Staphylococcus virus G1

Virus classification
- (unranked): Virus
- Realm: Duplodnaviria
- Kingdom: Heunggongvirae
- Phylum: Uroviricota
- Class: Caudoviricetes
- Family: Herelleviridae
- Genus: Kayvirus
- Species: Kayvirus G1

= Staphylococcus virus G1 =

Species of virus

Staphylococcus virus G1 is a virus of the family Herelleviridae, genus Kayvirus.

As a member of the group I of the Baltimore classification, Staphylococcus virus G1 is a dsDNA virus. All the family Herelleviridae members share a nonenveloped morphology consisting of a head and a tail separated by a neck. Its genome is linear. The propagation of the virions includes the attaching to a host cell (a bacterium, as Staphylococcus virus G1 is a bacteriophage) and the injection of the double stranded DNA; the host transcribes and translates it to manufacture new particles. To replicate its genetic content requires host cell DNA polymerases and, hence, the process is highly dependent on the cell cycle.

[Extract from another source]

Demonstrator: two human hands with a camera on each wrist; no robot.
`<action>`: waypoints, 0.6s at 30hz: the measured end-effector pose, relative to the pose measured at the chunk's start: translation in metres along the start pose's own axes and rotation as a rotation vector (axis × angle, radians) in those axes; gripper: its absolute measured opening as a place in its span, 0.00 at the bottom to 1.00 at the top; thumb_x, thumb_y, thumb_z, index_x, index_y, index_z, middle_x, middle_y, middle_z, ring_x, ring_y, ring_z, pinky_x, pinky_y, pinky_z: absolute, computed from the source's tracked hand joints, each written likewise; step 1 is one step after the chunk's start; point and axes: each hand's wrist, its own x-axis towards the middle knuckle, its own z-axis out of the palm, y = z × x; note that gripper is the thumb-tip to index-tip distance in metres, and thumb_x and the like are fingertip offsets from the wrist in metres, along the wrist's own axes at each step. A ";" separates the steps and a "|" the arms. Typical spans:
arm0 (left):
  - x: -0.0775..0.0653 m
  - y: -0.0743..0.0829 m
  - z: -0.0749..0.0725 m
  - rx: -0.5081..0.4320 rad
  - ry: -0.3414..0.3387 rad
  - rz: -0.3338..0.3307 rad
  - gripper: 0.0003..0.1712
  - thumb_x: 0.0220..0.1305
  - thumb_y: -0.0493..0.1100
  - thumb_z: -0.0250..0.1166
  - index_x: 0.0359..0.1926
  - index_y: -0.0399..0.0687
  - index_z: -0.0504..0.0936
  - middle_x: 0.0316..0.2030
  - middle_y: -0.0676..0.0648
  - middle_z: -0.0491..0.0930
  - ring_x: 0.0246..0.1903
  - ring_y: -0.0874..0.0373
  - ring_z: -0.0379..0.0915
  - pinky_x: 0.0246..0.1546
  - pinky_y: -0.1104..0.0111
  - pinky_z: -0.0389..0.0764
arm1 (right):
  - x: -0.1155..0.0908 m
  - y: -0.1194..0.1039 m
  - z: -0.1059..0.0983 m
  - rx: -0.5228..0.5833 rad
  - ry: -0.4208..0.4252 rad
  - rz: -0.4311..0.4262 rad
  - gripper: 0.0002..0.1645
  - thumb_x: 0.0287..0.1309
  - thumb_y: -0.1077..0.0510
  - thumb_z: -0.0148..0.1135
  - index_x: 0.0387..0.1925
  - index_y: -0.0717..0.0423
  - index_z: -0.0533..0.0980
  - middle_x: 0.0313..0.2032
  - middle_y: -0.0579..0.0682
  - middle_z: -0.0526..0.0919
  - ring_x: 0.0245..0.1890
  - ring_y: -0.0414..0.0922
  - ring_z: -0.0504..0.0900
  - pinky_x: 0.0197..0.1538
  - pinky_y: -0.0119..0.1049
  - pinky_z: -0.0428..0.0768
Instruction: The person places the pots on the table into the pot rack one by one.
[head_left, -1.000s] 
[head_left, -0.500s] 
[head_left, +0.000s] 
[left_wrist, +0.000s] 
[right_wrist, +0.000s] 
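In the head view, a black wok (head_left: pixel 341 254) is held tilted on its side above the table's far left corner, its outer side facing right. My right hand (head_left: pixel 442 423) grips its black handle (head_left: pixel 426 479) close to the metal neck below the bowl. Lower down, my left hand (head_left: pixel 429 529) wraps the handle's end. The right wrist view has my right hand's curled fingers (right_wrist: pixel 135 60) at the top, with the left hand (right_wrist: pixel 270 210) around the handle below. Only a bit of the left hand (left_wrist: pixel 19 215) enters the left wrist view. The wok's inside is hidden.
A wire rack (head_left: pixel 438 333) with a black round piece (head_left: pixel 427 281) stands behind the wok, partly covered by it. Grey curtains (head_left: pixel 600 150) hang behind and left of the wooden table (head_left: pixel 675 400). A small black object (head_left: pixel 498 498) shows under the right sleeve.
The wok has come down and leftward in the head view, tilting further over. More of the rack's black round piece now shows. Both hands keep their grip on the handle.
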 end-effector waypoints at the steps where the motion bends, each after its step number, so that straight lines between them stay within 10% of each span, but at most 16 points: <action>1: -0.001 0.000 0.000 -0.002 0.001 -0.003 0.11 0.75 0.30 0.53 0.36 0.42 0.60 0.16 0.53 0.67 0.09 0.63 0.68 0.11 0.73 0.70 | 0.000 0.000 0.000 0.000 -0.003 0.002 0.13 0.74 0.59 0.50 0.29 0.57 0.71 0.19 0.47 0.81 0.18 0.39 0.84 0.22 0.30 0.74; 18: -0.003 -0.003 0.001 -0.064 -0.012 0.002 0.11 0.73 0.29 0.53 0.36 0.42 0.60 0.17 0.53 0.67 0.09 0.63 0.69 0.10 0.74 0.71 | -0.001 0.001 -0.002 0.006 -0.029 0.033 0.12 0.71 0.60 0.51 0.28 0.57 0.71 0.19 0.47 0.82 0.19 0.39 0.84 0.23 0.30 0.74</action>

The Gp67 protein of G1 has been found to interact with its host's RNA polymerase though an interaction with a sigma factor.

The phage contains a genome of 138,715 base pairs with a 30.4% of GC content and 214 predicted genes; this means that the 88.5% of the DNA is coding open reading frames, and therefore the gene density (the number of genes per kilobase) is 1.54.